Task statement
Repeat the stretch of entries below from the line with "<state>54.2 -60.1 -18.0" through the line with "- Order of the". Include both ends and add nothing.

================================

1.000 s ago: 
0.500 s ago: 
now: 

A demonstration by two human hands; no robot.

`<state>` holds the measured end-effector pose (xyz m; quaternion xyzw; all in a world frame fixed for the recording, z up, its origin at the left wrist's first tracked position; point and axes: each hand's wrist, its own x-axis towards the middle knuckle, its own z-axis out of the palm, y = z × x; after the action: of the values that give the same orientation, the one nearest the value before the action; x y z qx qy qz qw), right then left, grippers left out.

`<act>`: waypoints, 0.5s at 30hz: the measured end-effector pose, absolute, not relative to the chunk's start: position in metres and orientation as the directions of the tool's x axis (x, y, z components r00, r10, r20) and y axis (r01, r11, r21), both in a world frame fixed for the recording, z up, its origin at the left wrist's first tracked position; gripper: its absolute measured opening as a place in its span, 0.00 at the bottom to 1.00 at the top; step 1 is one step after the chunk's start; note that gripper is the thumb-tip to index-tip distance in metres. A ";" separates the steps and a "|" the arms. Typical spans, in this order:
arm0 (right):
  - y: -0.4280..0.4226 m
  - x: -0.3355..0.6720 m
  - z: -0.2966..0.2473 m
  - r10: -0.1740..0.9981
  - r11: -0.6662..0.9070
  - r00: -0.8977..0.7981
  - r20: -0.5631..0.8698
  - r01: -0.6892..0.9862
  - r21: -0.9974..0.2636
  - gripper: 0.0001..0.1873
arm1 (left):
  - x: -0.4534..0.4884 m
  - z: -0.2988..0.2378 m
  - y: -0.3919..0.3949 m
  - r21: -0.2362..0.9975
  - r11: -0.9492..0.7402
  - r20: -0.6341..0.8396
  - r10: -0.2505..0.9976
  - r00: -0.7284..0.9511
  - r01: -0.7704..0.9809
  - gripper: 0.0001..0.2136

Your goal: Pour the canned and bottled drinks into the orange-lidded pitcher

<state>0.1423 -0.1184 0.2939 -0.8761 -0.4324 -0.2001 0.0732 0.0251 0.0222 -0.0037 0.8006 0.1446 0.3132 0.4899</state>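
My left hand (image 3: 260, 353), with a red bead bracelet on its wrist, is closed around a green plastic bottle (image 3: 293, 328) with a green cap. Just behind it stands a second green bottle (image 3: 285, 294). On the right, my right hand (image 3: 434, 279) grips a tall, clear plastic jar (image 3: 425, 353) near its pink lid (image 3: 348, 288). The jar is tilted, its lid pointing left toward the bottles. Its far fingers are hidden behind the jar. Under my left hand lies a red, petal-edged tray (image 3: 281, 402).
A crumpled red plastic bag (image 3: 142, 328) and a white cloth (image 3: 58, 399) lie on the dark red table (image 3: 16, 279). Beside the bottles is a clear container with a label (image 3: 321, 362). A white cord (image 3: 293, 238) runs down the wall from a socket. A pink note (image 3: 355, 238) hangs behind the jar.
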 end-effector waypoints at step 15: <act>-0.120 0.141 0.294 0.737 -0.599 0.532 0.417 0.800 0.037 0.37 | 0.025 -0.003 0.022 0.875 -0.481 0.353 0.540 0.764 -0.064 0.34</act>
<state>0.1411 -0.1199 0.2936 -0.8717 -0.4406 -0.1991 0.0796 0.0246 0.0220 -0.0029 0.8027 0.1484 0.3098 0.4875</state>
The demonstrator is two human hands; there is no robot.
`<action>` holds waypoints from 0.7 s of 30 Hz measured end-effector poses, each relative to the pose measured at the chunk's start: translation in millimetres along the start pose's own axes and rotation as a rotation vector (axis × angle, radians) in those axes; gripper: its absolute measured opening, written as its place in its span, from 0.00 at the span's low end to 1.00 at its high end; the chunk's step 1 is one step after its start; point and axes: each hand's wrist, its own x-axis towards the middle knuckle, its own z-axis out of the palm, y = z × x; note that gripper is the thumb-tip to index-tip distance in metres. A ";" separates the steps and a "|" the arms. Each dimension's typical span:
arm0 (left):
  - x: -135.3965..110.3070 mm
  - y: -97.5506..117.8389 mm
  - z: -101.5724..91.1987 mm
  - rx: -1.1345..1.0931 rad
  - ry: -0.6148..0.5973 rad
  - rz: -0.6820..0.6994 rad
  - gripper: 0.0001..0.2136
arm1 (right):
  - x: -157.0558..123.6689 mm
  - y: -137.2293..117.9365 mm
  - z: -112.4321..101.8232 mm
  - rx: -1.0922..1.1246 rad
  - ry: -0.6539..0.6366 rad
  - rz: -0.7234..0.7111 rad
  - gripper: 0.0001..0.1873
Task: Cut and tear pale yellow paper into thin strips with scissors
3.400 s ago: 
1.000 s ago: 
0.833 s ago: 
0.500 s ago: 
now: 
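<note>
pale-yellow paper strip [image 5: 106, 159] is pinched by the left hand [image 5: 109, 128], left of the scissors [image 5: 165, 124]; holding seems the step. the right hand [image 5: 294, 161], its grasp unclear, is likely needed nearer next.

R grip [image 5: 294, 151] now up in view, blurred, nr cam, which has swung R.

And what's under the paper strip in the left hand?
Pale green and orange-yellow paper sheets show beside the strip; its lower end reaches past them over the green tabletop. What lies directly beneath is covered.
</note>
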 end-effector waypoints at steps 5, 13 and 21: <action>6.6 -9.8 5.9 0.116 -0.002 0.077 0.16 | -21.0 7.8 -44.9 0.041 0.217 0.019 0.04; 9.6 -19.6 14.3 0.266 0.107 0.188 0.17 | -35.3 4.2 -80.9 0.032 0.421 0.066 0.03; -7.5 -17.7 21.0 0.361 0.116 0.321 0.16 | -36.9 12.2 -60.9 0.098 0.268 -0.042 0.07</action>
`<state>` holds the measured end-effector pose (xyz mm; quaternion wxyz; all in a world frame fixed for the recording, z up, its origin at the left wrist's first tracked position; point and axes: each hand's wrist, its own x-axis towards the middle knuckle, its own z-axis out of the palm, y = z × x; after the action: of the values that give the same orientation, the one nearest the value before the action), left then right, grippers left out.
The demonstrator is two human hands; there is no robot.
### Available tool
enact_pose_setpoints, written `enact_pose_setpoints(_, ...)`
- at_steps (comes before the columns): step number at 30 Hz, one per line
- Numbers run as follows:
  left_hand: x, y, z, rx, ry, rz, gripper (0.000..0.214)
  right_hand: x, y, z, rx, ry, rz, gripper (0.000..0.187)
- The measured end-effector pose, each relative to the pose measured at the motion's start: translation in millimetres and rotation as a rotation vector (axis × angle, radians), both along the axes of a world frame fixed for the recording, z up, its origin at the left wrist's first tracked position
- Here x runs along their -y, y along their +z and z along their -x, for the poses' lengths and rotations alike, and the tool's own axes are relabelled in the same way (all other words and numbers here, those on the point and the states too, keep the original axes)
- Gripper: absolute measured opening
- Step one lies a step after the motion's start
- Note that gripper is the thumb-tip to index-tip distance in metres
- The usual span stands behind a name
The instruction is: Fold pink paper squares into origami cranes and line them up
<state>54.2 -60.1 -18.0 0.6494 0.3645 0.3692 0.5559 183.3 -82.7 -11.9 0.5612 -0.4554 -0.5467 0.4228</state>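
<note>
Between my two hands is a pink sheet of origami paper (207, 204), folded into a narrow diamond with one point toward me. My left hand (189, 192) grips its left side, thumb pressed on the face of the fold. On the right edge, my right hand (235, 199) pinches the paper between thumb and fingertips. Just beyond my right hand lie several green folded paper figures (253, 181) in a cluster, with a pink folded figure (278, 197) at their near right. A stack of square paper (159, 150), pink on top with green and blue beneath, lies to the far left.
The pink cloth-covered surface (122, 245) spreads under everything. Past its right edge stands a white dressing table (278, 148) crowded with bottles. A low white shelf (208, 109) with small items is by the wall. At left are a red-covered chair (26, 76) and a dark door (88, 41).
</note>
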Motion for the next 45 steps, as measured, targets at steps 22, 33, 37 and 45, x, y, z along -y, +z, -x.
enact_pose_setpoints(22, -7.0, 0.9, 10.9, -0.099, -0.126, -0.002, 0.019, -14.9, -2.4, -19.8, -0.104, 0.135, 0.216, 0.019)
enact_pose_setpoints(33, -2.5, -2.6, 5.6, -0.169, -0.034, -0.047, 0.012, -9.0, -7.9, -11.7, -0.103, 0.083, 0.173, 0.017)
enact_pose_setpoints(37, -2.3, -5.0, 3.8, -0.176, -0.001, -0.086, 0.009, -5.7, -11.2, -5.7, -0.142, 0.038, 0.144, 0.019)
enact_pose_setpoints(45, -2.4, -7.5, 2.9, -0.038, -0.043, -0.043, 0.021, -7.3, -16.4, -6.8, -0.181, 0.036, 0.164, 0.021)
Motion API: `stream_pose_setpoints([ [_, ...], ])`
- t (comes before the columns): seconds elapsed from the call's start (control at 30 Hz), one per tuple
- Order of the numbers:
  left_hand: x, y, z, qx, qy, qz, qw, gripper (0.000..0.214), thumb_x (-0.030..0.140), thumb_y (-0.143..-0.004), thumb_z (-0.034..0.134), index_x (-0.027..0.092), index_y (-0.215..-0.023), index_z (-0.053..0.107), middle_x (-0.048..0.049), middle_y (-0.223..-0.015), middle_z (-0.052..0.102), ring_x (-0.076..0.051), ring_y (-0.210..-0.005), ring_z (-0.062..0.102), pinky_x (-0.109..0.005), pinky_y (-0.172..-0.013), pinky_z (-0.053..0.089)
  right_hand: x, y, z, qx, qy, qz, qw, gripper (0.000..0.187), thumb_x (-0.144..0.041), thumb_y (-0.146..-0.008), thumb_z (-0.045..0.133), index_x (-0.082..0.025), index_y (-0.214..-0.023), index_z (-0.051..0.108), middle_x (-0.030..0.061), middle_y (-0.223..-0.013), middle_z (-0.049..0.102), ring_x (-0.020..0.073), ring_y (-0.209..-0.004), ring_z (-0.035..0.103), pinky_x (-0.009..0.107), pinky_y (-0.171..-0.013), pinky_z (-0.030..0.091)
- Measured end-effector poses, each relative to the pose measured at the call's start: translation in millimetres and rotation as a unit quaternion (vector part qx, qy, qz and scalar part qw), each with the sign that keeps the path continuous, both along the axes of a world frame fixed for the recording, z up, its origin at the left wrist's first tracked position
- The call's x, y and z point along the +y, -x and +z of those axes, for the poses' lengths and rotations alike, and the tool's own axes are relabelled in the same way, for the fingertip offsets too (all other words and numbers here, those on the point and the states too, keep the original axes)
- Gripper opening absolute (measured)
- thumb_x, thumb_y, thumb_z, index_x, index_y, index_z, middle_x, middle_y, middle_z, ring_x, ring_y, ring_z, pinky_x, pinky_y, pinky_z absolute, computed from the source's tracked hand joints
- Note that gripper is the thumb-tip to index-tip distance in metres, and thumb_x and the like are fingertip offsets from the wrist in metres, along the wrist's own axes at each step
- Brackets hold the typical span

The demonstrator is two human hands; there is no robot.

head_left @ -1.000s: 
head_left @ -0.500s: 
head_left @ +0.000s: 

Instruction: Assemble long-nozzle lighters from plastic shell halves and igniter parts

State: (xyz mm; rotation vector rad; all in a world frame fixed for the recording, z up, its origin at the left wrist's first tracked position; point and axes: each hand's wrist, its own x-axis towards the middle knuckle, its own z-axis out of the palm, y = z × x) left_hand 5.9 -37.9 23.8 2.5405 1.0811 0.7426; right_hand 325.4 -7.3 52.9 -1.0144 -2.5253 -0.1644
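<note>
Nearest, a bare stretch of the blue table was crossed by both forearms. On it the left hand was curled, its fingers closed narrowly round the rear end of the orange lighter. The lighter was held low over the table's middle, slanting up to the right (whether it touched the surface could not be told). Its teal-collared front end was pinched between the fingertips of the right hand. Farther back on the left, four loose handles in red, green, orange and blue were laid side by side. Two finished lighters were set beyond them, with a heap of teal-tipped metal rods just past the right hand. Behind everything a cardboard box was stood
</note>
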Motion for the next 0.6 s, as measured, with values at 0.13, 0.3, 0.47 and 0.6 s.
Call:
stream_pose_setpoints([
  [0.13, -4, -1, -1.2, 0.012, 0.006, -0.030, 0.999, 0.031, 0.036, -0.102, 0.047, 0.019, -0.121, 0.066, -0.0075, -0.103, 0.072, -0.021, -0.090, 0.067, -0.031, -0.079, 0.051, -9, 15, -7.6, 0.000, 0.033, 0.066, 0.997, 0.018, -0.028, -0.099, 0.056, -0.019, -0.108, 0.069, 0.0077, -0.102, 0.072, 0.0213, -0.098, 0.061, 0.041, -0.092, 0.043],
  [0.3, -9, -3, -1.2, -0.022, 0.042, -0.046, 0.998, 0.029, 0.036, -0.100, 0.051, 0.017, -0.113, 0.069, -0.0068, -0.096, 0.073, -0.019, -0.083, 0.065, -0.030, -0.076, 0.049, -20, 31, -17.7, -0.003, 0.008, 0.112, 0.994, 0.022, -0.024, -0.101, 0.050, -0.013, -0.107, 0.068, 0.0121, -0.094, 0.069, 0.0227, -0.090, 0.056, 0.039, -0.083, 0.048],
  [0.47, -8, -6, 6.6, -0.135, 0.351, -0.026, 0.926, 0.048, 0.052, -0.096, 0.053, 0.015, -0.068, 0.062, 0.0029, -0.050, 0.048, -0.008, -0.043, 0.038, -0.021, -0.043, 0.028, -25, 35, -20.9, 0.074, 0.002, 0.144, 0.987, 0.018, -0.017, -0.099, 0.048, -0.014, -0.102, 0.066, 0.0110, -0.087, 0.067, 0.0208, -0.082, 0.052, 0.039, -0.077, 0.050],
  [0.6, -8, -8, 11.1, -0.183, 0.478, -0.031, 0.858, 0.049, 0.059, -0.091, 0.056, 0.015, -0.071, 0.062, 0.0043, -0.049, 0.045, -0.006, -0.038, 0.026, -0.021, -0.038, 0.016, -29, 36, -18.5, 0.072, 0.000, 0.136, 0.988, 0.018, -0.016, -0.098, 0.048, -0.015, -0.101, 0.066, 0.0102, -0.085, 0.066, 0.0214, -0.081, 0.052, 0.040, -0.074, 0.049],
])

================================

Solution below
<state>54.2 -60.1 -18.0 0.6494 0.3645 0.3692 0.5559 183.3 -82.7 -11.9 0.5612 -0.4554 -0.5467 0.4228</state>
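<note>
Between my two hands is a pink sheet of origami paper (207, 204), folded into a narrow diamond with one point toward me. My left hand (189, 192) grips its left side, thumb pressed on the face of the fold. On the right edge, my right hand (235, 199) pinches the paper between thumb and fingertips. Just beyond my right hand lie several green folded paper figures (253, 181) in a cluster, with a pink folded figure (278, 197) at their near right. A stack of square paper (159, 150), pink on top with green and blue beneath, lies to the far left.
The pink cloth-covered surface (122, 245) spreads under everything. Past its right edge stands a white dressing table (278, 148) crowded with bottles. A low white shelf (208, 109) with small items is by the wall. At left are a red-covered chair (26, 76) and a dark door (88, 41).
</note>
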Motion for the next 45 steps, as measured, targets at steps 22, 33, 37 and 45, x, y, z along -y, +z, -x.
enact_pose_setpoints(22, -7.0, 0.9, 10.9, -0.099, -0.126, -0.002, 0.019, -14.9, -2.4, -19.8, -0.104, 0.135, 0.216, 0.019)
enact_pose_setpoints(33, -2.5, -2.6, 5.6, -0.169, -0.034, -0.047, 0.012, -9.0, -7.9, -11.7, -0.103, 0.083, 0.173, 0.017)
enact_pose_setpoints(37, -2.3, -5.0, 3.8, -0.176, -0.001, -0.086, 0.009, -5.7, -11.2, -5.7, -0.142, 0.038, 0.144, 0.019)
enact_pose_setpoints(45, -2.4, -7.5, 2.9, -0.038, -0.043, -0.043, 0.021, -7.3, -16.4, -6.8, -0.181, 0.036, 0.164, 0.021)
Motion API: `stream_pose_setpoints([ [_, ...], ])`
- t (comes before the columns): seconds elapsed from the call's start (control at 30 Hz), one per tuple
- Order of the numbers:

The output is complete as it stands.